Dataset records

== Segment start ==

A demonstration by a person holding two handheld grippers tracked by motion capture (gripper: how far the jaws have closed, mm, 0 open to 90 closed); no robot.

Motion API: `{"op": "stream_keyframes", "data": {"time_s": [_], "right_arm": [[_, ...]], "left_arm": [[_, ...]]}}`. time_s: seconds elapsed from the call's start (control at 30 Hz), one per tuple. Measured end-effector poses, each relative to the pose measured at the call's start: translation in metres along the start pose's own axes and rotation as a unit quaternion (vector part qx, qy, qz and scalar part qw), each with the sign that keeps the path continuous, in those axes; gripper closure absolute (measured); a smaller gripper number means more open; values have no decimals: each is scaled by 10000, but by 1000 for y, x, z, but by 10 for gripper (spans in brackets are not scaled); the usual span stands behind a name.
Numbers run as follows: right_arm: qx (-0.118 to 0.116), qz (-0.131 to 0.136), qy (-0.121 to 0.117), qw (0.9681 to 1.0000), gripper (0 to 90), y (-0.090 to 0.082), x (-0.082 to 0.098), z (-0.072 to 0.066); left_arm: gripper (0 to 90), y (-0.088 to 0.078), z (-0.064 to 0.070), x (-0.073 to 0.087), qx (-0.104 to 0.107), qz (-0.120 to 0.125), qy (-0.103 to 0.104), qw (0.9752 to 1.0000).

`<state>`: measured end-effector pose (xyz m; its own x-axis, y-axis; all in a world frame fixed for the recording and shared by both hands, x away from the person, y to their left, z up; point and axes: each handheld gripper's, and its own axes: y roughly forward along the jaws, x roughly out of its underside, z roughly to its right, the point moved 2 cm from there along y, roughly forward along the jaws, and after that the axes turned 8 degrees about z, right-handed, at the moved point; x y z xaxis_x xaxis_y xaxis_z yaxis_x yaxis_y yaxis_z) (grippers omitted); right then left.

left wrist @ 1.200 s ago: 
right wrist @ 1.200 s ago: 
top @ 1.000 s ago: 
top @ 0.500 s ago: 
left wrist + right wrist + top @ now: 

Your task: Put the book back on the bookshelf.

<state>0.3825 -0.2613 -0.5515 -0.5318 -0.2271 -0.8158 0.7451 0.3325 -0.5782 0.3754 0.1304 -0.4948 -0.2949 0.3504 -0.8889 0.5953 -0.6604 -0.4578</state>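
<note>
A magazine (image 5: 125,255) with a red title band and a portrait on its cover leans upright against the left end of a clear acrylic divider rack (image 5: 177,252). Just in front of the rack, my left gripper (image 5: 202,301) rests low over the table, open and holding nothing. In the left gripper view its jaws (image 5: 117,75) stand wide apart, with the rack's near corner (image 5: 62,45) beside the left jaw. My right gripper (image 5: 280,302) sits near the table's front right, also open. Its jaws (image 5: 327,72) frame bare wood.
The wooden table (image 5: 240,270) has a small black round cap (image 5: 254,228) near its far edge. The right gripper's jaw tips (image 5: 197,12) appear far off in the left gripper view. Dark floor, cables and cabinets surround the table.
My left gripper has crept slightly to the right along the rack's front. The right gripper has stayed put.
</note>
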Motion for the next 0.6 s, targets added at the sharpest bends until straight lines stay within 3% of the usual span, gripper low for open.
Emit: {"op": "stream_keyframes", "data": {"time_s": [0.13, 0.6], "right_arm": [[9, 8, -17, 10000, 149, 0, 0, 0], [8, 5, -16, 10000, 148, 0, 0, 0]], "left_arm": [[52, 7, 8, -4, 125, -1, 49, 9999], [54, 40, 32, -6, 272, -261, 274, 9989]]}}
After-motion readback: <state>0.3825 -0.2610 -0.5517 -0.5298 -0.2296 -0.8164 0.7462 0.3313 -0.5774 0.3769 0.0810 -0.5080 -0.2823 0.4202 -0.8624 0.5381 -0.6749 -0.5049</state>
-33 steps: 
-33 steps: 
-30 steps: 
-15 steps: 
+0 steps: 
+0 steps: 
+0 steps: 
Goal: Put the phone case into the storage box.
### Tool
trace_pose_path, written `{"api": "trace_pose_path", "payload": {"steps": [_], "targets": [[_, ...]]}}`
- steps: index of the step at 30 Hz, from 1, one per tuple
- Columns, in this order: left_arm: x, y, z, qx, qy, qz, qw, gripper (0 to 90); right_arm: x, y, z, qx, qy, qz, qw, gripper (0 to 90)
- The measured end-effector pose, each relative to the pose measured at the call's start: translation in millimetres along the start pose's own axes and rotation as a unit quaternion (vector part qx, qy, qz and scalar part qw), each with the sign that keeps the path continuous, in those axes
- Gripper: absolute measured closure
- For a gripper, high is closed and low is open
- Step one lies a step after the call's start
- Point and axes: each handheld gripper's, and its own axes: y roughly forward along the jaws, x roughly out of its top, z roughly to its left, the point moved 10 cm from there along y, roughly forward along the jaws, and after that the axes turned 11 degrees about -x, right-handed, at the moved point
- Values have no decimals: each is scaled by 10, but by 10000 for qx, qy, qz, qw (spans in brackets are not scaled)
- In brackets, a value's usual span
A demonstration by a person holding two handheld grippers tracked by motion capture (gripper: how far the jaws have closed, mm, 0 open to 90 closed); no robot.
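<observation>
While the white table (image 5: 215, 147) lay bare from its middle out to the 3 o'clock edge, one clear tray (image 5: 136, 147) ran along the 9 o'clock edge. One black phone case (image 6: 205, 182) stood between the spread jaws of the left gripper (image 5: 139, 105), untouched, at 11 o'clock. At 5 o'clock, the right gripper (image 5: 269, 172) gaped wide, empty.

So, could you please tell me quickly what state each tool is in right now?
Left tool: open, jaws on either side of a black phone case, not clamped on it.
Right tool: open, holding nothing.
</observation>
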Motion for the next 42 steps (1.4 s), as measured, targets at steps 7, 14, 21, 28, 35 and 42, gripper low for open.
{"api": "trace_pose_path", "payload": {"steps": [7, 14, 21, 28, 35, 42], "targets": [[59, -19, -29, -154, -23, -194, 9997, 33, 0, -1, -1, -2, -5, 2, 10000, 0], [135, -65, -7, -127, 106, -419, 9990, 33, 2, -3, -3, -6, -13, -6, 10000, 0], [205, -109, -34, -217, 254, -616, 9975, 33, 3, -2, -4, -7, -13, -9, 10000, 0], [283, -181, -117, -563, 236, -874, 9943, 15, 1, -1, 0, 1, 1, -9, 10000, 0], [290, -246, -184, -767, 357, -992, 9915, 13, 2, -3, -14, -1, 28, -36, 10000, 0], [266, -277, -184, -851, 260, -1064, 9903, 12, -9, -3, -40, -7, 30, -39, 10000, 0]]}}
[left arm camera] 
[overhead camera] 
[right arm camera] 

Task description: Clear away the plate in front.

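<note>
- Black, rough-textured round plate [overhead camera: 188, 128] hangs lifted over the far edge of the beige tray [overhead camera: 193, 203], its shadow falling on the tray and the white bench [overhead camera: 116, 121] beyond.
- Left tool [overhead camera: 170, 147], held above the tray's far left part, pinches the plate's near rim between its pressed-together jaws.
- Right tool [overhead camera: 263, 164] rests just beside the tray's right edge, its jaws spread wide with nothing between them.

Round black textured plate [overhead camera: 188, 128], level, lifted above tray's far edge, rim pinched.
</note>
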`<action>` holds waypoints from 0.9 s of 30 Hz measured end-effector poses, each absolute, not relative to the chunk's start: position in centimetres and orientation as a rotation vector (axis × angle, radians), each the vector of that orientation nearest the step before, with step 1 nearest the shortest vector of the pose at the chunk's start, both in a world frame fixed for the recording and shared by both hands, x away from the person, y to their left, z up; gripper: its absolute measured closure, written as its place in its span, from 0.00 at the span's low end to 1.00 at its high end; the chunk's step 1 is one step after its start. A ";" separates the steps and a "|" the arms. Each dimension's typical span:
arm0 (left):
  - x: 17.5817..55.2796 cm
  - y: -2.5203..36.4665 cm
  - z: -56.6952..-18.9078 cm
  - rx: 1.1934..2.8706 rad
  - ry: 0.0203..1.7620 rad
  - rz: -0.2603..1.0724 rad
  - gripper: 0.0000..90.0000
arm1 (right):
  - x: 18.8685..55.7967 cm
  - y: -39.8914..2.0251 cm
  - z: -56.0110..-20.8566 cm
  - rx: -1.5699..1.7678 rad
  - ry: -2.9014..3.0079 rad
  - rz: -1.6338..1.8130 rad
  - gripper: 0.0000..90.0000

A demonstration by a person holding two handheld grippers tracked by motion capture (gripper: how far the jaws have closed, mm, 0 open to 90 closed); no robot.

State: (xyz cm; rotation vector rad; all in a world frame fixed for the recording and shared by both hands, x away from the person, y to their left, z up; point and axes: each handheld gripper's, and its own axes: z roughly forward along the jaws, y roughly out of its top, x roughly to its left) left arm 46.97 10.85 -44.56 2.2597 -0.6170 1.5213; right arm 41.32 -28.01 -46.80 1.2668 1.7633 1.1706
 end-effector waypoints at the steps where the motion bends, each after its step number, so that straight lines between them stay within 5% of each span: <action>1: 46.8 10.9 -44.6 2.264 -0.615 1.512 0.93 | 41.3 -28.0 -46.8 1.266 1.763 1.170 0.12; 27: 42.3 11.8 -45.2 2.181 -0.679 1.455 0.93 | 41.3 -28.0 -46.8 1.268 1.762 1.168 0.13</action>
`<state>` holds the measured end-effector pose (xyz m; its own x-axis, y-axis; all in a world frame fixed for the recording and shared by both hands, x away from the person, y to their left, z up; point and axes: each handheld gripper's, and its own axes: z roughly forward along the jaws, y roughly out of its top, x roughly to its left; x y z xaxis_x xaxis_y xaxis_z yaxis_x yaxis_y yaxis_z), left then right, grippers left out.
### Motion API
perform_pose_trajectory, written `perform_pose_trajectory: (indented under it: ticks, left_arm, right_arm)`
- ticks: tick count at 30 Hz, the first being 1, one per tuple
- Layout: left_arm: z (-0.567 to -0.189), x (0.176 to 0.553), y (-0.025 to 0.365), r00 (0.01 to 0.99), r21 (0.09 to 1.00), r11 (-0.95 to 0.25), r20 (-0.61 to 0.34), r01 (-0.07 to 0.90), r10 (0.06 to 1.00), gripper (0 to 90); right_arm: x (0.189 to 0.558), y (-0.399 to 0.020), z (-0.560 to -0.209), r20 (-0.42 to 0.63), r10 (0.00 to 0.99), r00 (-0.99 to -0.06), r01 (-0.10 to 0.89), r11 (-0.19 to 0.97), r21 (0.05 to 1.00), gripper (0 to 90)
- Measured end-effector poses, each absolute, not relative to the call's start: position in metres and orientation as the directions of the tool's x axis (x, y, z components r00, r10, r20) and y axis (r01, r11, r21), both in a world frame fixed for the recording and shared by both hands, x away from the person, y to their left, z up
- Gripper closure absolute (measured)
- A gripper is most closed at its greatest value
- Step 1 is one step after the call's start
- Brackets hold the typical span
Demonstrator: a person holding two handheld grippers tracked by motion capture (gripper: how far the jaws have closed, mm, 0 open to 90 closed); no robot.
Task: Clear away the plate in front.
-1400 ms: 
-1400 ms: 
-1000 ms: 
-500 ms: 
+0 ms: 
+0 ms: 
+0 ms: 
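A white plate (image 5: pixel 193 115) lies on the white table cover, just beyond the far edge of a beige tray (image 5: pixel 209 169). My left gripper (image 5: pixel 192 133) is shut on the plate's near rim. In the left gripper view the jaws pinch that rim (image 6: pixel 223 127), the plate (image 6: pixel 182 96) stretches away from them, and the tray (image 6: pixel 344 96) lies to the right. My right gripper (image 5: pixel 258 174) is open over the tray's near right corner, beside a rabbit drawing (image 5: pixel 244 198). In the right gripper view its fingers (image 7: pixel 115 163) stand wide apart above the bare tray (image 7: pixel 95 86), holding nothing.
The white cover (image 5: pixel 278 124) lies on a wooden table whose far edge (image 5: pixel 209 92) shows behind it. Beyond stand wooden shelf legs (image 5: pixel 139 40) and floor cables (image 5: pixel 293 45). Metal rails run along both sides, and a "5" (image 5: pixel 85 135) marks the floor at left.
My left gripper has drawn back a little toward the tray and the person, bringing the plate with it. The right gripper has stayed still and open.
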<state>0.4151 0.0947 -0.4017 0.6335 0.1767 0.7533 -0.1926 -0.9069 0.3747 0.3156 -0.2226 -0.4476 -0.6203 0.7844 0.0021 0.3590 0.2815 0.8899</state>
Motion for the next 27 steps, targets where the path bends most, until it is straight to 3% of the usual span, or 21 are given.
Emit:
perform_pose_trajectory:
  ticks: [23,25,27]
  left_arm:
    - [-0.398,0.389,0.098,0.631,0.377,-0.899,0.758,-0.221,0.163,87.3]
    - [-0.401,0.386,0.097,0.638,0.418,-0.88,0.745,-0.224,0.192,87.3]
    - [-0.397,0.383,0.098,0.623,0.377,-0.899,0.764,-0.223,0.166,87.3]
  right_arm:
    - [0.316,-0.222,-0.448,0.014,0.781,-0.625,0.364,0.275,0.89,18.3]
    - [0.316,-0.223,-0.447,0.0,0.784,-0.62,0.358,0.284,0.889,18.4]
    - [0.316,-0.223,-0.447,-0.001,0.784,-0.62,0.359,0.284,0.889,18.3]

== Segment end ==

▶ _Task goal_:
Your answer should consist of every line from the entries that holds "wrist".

▶ _Response to the exercise_:
left wrist @ 1.200 s ago: 
right wrist @ 1.200 s ago: 
left wrist + right wrist + top @ now: 

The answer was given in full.